* About this task *
Pictures should be left out while the data beneath this task is written out word for word.

* Data section *
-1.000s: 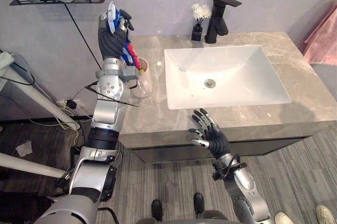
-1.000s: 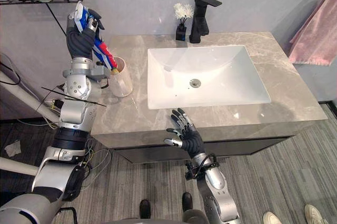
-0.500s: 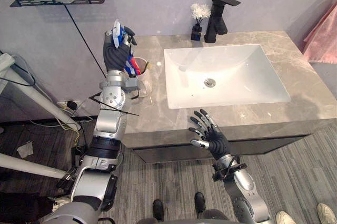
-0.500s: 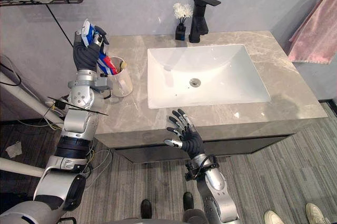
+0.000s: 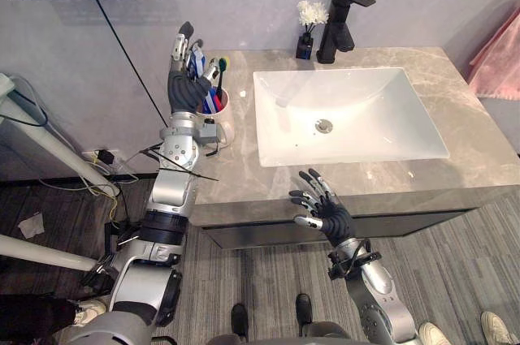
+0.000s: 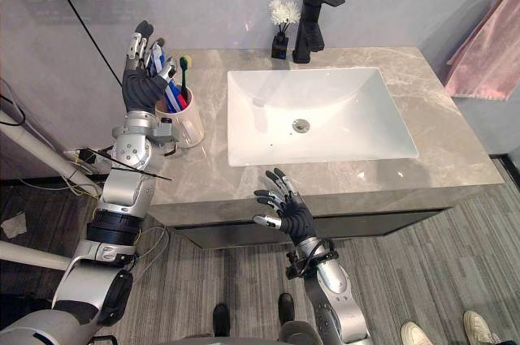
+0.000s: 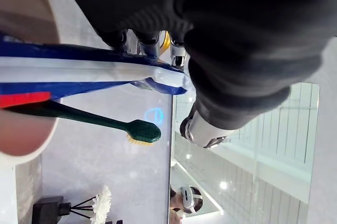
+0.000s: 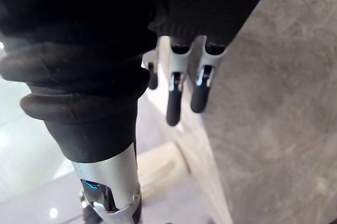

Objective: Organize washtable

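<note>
Seeing the left hand (image 5: 188, 85) right behind the cup (image 5: 223, 118) at the worktop's (image 5: 479, 142) left end, opened out, straight fingers pointing up, gripping nothing. Spotting the toothpaste tube (image 5: 197, 59) standing in that cup beside a green toothbrush (image 5: 221, 69). Also catching the right hand (image 5: 329, 213) by the front edge, spread wide, empty

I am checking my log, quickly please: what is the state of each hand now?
Left hand: open, fingers straight, by the tube in the cup.
Right hand: open, fingers spread, holding nothing.
</note>
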Motion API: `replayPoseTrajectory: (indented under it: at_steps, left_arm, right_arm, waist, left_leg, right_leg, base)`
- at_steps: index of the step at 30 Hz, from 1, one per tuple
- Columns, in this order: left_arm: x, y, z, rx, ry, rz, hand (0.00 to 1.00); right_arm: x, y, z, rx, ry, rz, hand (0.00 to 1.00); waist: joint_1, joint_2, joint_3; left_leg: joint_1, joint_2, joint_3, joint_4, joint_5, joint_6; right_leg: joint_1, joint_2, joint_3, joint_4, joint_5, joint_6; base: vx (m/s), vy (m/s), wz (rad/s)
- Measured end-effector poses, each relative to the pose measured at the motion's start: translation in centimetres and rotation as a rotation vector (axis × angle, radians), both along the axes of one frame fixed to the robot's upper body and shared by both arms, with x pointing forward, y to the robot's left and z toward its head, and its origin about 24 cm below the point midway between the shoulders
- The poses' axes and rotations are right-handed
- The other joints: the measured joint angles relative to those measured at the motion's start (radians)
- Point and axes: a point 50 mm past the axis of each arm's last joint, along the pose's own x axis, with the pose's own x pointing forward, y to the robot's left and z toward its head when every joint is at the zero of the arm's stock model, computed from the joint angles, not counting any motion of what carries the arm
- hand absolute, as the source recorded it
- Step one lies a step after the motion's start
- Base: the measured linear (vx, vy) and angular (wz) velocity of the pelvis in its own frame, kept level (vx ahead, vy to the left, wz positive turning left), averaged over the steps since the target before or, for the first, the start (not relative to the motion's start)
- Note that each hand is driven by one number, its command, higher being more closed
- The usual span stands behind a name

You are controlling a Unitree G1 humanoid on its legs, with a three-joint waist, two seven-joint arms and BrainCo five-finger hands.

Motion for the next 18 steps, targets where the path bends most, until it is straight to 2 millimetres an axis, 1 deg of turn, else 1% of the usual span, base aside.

* Answer space *
-1.000s: 
-1.000s: 
-0.500s: 
-0.500s: 
+0.000s: 
+0.000s: 
+0.000s: 
+0.000s: 

Objective: Organize washtable

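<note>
Seeing the left hand (image 5: 188, 85) right behind the cup (image 5: 223, 118) at the worktop's (image 5: 479, 142) left end, opened out, straight fingers pointing up, gripping nothing. Spotting the toothpaste tube (image 5: 197, 59) standing in that cup beside a green toothbrush (image 5: 221, 69). Also catching the right hand (image 5: 329, 213) by the front edge, spread wide, empty

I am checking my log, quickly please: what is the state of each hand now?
Left hand: open, fingers straight, by the tube in the cup.
Right hand: open, fingers spread, holding nothing.
</note>
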Motion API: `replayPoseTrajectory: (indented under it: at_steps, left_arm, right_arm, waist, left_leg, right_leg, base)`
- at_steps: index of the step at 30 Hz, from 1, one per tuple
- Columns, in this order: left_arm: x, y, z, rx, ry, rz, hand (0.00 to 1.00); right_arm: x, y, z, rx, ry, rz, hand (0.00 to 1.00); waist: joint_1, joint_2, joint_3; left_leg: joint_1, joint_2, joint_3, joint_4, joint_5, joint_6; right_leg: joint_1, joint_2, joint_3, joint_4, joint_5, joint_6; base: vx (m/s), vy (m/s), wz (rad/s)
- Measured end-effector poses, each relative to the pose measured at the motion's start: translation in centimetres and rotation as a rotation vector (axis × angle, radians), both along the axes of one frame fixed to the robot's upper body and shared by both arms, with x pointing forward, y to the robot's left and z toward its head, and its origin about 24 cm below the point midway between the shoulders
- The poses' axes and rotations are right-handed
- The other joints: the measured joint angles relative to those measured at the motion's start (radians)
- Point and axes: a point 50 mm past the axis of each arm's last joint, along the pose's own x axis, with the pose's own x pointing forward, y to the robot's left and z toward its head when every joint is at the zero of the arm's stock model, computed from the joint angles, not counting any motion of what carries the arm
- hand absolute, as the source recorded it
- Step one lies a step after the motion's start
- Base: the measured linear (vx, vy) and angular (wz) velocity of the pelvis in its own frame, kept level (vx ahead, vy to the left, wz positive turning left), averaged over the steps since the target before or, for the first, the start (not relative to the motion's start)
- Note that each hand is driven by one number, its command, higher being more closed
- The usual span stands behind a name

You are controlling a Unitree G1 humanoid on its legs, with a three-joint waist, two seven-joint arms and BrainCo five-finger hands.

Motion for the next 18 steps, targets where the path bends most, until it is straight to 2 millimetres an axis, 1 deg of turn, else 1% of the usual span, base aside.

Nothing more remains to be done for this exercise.